__Excerpts from a dataset__:
- Opening Delimiter -
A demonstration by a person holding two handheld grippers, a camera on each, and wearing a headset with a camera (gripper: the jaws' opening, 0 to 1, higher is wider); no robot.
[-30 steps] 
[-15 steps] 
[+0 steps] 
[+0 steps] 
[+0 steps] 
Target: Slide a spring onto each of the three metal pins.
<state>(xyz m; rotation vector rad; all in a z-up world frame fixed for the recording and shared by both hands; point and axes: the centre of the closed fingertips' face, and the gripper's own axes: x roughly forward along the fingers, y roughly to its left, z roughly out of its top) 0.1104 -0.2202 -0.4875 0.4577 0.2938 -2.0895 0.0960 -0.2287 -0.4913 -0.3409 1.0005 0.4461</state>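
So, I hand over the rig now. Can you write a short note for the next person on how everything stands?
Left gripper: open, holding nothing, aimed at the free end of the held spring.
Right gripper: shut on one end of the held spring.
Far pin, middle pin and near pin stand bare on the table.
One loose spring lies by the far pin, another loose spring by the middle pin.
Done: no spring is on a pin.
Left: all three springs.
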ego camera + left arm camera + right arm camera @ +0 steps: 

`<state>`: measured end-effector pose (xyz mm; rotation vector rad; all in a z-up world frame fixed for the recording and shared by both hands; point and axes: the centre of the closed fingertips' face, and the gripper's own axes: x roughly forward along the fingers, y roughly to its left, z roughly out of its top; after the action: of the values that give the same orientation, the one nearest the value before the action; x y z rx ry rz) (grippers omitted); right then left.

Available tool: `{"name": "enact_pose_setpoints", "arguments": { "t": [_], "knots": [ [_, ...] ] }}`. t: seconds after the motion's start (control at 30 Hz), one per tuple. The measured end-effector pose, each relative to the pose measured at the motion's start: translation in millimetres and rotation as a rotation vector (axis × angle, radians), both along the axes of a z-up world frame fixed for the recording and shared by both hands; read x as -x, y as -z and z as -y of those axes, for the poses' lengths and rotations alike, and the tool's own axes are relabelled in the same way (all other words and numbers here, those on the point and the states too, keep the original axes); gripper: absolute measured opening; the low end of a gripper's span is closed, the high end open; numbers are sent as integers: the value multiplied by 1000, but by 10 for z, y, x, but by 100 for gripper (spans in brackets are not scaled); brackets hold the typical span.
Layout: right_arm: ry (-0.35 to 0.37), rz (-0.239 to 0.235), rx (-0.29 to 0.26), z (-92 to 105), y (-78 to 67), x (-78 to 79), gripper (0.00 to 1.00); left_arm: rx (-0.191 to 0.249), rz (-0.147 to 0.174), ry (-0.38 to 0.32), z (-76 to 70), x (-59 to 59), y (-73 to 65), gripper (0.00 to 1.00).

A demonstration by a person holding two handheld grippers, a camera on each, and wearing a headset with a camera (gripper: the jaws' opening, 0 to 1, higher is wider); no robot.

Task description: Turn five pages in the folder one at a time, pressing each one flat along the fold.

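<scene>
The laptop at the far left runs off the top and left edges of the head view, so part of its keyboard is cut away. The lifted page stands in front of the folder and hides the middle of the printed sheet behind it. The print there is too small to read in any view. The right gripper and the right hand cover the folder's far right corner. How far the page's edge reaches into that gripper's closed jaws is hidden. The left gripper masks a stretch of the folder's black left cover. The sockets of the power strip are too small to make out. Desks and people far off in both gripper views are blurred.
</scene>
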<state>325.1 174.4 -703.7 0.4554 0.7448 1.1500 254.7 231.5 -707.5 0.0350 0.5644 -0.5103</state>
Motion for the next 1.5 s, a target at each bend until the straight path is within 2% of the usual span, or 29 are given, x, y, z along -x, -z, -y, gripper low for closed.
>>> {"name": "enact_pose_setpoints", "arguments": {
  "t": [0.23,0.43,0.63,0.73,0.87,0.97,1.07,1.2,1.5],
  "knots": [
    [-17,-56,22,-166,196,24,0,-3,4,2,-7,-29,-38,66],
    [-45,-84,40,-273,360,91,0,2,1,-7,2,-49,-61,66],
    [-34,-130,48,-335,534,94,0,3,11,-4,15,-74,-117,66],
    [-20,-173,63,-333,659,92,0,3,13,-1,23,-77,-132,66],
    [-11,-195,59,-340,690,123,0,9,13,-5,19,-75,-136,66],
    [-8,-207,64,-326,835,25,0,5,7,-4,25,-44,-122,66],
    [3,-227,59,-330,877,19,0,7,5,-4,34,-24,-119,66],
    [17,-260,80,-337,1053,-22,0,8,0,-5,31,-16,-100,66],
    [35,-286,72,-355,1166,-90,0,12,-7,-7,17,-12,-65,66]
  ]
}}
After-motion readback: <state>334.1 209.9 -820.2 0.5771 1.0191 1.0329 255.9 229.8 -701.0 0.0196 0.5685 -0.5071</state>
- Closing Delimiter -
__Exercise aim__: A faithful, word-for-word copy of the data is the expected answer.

__Worked solution__:
A demonstration by a person holding two handheld grippers, a camera on each, and wearing a headset with a camera (gripper: the jaws' opening, 0 to 1, higher is wider); no robot.
[-30 steps] 
[-15 steps] 
[+0 steps] 
[+0 steps] 
[+0 steps] 
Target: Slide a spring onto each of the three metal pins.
<state>(xyz m; rotation vector rad; all in a z-up world frame fixed for the recording and shared by both hands; point and axes: the centre of the closed fingertips' face, and the gripper's own axes: x roughly forward along the fingers, y roughly to its left, z roughly out of its top) 0.1104 -0.2202 -0.4875 0.4577 0.2938 -2.0895 0.0960 -0.2287 -0.4913 -0.3409 1.0005 0.4461</state>
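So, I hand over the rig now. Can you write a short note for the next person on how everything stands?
Left gripper: open, holding nothing, aimed at the free end of the held spring.
Right gripper: shut on one end of the held spring.
Far pin, middle pin and near pin stand bare on the table.
One loose spring lies by the far pin, another loose spring by the middle pin.
Done: no spring is on a pin.
Left: all three springs.
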ego camera + left arm camera + right arm camera @ +0 steps: 

`<state>`: measured end-effector pose (xyz mm; rotation vector rad; all in a z-up world frame fixed for the recording and shared by both hands; point and axes: the centre of the closed fingertips' face, and the gripper's own axes: x roughly forward along the fingers, y roughly to its left, z roughly out of its top; after the action: of the values that give the same orientation, the one nearest the value before the action; x y z rx ry rz) (grippers omitted); right then left.

Available tool: `{"name": "enact_pose_setpoints", "arguments": { "t": [_], "knots": [ [_, ...] ] }}`. t: seconds after the motion's start (control at 30 Hz), one per tuple. The measured end-effector pose, each relative to the pose measured at the motion's start: translation in millimetres and rotation as a rotation vector (axis × angle, radians), both along the axes of a z-up world frame fixed for the recording and shared by both hands; read x as -x, y as -z and z as -y of those axes, for the poses' lengths and rotations alike, and the tool's own axes are relabelled in the same way (all other words and numbers here, those on the point and the states too, keep the original axes); gripper: absolute measured opening; the low end of a gripper's span is closed, the high end open; numbers are sent as integers: the value multiplied by 1000, but by 10 for z, y, x, but by 100 for gripper (spans in brackets are not scaled); brackets hold the typical span.
Layout: right_arm: ry (-0.35 to 0.37), rz (-0.239 to 0.235), rx (-0.29 to 0.26), z (-92 to 105), y (-78 to 67), x (-78 to 79), gripper (0.00 to 1.00); left_arm: rx (-0.191 to 0.249), rz (-0.147 to 0.174), ry (-0.38 to 0.32), z (-76 to 70), x (-59 to 59), y (-73 to 65), gripper (0.00 to 1.00).

A demonstration by a person holding two handheld grippers, a camera on each, and wearing a headset with a camera (gripper: the jaws' opening, 0 to 1, higher is wider); no robot.

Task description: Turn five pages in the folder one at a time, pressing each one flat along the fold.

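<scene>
The laptop at the far left runs off the top and left edges of the head view, so part of its keyboard is cut away. The lifted page stands in front of the folder and hides the middle of the printed sheet behind it. The print there is too small to read in any view. The right gripper and the right hand cover the folder's far right corner. How far the page's edge reaches into that gripper's closed jaws is hidden. The left gripper masks a stretch of the folder's black left cover. The sockets of the power strip are too small to make out. Desks and people far off in both gripper views are blurred.
</scene>
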<state>325.1 174.4 -703.7 0.4554 0.7448 1.1500 254.7 231.5 -707.5 0.0350 0.5644 -0.5103</state>
Motion for the next 1.5 s, a target at each bend until the straight path is within 2% of the usual span, or 29 are given, x, y, z along -x, -z, -y, gripper low for closed.
>>> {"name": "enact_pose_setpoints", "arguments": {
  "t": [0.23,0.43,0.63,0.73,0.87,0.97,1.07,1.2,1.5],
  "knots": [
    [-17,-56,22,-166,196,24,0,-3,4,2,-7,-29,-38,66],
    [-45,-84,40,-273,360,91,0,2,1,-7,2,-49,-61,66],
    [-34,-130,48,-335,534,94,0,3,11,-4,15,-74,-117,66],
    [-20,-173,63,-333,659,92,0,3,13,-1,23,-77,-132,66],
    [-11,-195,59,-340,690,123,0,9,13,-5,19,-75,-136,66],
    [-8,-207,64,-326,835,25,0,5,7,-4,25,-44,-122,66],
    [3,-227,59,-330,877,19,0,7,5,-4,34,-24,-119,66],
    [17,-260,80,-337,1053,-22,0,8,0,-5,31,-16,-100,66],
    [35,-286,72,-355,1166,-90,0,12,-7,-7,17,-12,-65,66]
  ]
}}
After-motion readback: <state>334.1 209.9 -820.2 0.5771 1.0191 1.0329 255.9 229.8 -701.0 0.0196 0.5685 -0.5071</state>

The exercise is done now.